Using Process Principles as An Introduction to Process Technology
Ronald W. Rousseau, School of Chemical & Biomolecular Engineering, Georgia Institute of Technology, 311 Ferst Drive, Atlanta, GA 30332-0100
The first course in a discipline is an eye-opener for new students: an initial interaction with concepts and core technologies, meeting faculty members with whom they may have continuing interactions, and an introduction to a unique language and perspective of the world they are entering. In chemical engineering (or chemical and bioX engineering) this comes together in what traditionally has been called Chemical Process Principles, Mass and Energy Balances, or simply Stoichiometry. However, development of a skill-based culture in which rigorous attention is given to quantitative analysis and the synthesis of processes based on a relatively small number of concepts is an essential, yet almost unacknowledged, feature of this course.
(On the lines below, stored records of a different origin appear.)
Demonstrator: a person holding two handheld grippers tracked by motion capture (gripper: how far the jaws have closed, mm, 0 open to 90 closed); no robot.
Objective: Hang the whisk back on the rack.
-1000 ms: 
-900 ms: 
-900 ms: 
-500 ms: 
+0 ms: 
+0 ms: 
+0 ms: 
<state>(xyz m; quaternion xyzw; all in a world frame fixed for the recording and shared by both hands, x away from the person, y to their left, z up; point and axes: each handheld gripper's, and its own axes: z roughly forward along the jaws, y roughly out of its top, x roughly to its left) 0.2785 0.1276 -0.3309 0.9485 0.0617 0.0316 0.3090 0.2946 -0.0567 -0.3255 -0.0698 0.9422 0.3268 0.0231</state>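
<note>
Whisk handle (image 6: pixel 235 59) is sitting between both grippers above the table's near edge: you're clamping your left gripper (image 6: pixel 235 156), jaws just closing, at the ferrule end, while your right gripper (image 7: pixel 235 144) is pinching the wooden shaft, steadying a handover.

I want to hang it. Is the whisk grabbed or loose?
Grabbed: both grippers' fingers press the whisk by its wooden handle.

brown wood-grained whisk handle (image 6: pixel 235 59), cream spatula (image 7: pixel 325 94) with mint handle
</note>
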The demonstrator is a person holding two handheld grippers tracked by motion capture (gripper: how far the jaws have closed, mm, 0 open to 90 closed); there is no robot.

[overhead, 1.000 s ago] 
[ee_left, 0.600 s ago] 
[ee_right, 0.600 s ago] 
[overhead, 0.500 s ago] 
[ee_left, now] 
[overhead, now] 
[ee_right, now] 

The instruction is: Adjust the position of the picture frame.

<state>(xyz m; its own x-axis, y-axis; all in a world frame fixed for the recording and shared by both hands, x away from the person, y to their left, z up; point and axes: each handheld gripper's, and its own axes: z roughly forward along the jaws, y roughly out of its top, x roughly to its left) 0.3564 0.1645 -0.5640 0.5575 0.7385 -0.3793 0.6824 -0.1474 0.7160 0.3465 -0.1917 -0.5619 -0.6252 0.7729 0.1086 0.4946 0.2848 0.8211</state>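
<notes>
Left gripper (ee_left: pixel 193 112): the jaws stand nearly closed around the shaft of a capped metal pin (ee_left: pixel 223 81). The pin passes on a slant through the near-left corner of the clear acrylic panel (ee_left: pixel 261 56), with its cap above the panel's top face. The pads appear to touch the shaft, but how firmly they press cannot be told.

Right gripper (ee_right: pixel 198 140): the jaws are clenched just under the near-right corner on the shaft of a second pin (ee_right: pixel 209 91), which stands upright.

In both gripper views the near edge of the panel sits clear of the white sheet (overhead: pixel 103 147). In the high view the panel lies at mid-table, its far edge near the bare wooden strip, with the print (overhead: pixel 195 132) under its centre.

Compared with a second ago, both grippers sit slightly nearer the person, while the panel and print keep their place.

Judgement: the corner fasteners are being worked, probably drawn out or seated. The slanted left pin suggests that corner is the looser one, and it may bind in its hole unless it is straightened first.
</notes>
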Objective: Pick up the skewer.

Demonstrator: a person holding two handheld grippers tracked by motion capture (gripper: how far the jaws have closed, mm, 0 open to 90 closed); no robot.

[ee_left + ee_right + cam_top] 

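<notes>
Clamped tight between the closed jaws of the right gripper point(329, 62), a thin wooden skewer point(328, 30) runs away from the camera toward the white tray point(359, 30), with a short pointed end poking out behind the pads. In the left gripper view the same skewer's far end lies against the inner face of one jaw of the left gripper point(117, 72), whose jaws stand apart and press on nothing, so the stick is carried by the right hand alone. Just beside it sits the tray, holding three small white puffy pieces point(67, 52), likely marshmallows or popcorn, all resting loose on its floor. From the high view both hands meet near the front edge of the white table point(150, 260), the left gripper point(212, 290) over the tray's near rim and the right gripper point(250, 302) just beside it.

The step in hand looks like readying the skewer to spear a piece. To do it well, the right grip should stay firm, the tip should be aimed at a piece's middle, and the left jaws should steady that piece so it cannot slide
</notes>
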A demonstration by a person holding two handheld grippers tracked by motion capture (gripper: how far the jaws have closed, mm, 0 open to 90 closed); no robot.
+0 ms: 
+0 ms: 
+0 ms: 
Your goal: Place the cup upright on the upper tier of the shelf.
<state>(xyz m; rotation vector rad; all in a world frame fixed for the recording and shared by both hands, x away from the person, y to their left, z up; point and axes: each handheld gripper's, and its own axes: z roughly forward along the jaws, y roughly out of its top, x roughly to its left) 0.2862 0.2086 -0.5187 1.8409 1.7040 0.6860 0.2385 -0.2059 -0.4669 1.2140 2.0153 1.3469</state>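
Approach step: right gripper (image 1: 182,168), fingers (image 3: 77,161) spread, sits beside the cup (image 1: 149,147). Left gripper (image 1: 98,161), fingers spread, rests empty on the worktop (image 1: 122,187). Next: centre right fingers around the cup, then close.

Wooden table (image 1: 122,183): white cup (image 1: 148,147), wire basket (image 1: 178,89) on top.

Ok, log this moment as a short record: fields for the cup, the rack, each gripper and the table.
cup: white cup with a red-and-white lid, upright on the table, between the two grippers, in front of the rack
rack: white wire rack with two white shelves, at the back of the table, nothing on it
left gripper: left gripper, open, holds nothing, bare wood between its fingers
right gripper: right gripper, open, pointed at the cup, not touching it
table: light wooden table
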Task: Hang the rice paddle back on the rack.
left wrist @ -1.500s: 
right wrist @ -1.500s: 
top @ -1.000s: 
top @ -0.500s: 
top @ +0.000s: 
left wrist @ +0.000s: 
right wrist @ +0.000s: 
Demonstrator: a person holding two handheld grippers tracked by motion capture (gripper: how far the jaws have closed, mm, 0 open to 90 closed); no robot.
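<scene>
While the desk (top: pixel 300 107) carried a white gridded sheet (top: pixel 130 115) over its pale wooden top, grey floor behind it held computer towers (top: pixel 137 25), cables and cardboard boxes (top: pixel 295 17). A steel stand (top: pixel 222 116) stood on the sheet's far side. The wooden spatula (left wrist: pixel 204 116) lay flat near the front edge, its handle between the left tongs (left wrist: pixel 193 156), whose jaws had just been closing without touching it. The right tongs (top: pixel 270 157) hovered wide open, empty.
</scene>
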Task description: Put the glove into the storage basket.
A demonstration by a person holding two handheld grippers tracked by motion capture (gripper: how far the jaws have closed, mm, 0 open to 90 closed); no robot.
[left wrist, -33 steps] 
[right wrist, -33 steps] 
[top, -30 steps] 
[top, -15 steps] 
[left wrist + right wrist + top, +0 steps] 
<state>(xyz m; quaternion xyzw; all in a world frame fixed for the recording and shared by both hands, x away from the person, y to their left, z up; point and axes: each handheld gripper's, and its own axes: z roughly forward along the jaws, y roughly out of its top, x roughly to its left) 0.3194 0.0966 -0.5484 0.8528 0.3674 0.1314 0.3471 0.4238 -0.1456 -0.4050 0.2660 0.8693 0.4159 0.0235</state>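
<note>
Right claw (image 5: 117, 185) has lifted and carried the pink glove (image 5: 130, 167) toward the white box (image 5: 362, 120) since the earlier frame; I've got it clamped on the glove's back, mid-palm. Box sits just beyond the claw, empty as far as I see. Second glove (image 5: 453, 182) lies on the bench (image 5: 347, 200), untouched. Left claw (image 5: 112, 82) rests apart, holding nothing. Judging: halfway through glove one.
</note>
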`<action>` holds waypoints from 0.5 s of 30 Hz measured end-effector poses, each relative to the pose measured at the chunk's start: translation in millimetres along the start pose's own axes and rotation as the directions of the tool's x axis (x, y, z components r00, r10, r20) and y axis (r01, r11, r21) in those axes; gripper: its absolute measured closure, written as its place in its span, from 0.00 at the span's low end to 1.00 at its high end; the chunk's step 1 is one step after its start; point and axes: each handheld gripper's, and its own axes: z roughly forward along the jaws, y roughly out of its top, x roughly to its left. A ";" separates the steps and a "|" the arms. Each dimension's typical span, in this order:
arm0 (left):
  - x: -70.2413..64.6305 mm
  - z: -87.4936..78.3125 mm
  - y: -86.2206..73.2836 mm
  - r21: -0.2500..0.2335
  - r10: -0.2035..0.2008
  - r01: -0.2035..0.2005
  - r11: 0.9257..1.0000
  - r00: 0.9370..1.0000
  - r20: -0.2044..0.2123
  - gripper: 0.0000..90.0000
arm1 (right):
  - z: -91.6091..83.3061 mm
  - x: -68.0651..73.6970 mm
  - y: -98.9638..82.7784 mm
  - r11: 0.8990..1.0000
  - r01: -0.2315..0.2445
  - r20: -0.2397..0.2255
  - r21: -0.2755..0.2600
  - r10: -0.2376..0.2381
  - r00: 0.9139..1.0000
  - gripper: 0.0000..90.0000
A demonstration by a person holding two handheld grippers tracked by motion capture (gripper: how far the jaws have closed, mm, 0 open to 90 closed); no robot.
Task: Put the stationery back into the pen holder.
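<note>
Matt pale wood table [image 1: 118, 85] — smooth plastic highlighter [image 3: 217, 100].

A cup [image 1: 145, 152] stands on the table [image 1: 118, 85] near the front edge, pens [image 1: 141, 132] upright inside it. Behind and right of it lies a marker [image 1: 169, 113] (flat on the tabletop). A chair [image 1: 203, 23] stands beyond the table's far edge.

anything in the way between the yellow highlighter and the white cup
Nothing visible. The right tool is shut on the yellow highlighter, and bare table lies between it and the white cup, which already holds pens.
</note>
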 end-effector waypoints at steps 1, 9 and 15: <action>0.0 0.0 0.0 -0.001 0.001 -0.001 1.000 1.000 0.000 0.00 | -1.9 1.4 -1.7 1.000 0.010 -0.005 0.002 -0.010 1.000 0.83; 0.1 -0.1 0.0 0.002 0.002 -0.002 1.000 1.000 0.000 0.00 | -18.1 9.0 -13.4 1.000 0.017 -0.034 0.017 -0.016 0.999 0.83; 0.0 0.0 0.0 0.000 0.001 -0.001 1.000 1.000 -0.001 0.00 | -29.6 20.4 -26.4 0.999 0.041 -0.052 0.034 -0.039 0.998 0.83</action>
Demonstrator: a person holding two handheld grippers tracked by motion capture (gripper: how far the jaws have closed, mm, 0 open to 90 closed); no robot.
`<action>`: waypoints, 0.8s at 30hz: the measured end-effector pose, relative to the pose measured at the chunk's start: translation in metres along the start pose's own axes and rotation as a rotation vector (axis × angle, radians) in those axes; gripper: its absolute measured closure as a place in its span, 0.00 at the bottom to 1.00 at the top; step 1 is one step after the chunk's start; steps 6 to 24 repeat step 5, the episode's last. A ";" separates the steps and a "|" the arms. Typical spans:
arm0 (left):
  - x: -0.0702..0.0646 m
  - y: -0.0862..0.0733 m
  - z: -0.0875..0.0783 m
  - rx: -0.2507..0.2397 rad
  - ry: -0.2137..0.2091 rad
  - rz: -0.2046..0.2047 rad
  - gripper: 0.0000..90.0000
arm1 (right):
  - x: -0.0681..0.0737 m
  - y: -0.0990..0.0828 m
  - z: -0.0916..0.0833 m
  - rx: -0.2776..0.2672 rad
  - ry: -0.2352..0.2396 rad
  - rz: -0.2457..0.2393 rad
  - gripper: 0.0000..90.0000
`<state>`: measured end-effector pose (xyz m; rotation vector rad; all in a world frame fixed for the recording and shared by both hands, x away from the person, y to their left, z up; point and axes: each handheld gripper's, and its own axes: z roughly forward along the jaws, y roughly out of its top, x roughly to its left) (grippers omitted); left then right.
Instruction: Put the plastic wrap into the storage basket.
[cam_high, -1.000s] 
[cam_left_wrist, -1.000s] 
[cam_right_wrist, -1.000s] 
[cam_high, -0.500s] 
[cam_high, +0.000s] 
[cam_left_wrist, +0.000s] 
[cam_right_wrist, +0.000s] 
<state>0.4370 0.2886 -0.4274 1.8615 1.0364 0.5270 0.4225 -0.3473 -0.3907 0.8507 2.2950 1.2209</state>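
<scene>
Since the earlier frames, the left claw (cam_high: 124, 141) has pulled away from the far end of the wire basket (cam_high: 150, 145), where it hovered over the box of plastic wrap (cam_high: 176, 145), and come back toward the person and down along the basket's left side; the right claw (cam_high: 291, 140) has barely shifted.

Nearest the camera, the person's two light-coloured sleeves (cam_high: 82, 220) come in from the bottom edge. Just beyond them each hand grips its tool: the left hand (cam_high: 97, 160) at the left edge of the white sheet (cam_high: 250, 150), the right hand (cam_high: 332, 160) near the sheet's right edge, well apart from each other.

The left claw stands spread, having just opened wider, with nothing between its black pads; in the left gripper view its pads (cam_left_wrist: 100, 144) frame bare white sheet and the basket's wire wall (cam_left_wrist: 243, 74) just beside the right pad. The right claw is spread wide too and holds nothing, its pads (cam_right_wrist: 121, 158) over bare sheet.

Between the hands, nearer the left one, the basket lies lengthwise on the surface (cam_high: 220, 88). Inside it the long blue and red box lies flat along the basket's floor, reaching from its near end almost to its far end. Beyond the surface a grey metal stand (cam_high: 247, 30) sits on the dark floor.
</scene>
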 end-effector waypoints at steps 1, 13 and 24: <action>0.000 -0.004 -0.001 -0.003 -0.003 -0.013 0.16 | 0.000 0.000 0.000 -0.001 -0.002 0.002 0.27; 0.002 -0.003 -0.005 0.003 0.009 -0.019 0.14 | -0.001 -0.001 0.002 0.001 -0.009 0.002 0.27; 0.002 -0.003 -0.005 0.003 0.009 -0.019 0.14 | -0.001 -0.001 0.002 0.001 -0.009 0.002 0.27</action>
These features were among the philosophical bases for the authors of the text Elementary Principles of Chemical Processes (R. M. Felder and R. W. Rousseau, Wiley, 3rd ed., New York, 2000.) and led to their emphasis of real chemical species in their examples and problem sets. It also was the rationale for including case studies in which students were presented descriptions of functioning chemical processes, and then led through those processes with series of problems that increased in depth and complexity. The importance of these issues in planning and teaching this essential course will be illustrated in the planned presentation.